一方で、社会はデジタル技術を活用した業務が必須となり、電話による顧客対応業務もAIと協働しながら、瞬時の判断、感情の理解、状況の整理を行う高度な専門職務であることが不可欠です。しかし、これまで、その能力は、社会的に共通化された基準で十分に可視化されてきたとは言えません。 本検定は、厚生労働省が定める職業能力評価制度の考え方に対応し、顧客電話対応に必要な能力を体系的に整理し、明確な基準に基づいて評価する仕組みとして構築されたものです。 印象や話し方では、人材としての価値を見出すことができない時代がやってきました。明確な技能を有し、問題解決に向けた対話を構造化できる高い能力が求められています。 AIと協働する時代だからこそ、「顧客電話対応職種」という高度専門職務が生まれようとしています。
<厚労省認定検定への最終段階>
現在、厚生労働省との確認のもと、「顧客電話対応能力検定」として受検者募集および実施準備を開始しております。認定が正式に決定された際には、「厚生労働省認定検定」の冠を付して実施することが可能となります。

厚生労働省団体検定 認定申請の最新進捗報告を見る
本検定は、単なる電話マナーや応対技術を測るものではありません。 「応対」は、受け答えそのものを指します。 一方で「対応」は、状況に応じて行動し、問題を解決することまでを含みます。 AIが担える領域が広がる時代において、人に求められるのは、顧客の感情と事実を整理し、問題の本質を見極め、組織として妥当な解決行動を選択し、対話を安全かつ効果的に完了させる力です。 これが「顧客電話対応能力」です。
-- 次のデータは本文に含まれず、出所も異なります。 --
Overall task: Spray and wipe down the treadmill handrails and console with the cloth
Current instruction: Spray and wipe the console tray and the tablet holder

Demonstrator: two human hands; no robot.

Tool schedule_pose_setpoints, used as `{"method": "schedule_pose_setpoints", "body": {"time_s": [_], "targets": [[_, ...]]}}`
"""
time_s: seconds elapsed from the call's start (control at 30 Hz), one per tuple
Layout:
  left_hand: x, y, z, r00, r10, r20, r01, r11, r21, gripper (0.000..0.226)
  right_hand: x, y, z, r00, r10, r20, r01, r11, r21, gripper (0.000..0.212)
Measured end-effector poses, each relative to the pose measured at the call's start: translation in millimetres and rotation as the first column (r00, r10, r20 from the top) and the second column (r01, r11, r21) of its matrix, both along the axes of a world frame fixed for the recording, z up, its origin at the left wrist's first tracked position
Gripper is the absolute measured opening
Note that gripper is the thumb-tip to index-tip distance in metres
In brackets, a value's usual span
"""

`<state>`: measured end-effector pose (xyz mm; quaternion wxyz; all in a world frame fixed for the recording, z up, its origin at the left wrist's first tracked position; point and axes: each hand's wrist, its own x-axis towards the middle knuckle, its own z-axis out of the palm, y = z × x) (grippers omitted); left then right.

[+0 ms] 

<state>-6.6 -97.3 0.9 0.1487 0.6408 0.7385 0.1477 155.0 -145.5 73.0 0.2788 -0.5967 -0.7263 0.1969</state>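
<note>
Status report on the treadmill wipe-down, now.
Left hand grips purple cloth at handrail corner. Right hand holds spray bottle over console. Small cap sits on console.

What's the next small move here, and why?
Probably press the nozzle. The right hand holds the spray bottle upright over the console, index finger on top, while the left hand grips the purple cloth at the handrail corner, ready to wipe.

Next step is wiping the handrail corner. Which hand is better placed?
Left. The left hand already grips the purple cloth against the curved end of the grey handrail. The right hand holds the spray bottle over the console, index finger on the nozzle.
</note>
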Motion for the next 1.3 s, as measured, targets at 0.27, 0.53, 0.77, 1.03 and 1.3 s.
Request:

本検定では、能力を次のように捉えています。 顧客電話対応能力とは、 対話を安全かつ効果的に運転できる総合的な力のことです。 ・安全とは、誤解や不安を拡大させず、企業リスクを予防できること。 ・効果的とは、顧客と企業双方の目的達成に資する対話を行えること。 その能力は、具体的な行動(スキル)と、それを統合した技能によって構成されます。 本検定は、この総合的な職務能力を評価する制度です。 
本検定を導入するからといって、現在運用している社内の応対品質評価制度や教育制度を変更する必要はありません。 むしろ、 ・社内制度は内部評価として活用 ・本検定は外部基準として活用 という形で、両者を連動させることが可能です。 受検会員企業には、弊会の専門アドバイザーが、社内制度と職業能力評価の考え方を整理し、無理のない形で接続できるようサポートいたします。
本検定を導入することにより、 ✔ 外部基準による顧客対応能力の評価が可能になります。 ✔ 部門の専門性を対外的に示すことができます。 ✔ 社内における部門の価値や貢献度を明確にできます。 ✔ 公的な考え方に基づく能力証明を付加できます。 これまで社内評価にとどまっていた顧客対応部門の価値を、 社会的基準のもとで可視化できる点が、本検定の大きな特長です。
顧客電話対応能力検定は、単なる資格制度ではありません。 現場人材の専門性を明確にし、 企業の競争力を高め、 顧客接点の質を向上させるための仕組みです。 AIと共存する時代において、 人にしか担えない価値を、明確な基準で示す。 それが、本検定の役割です。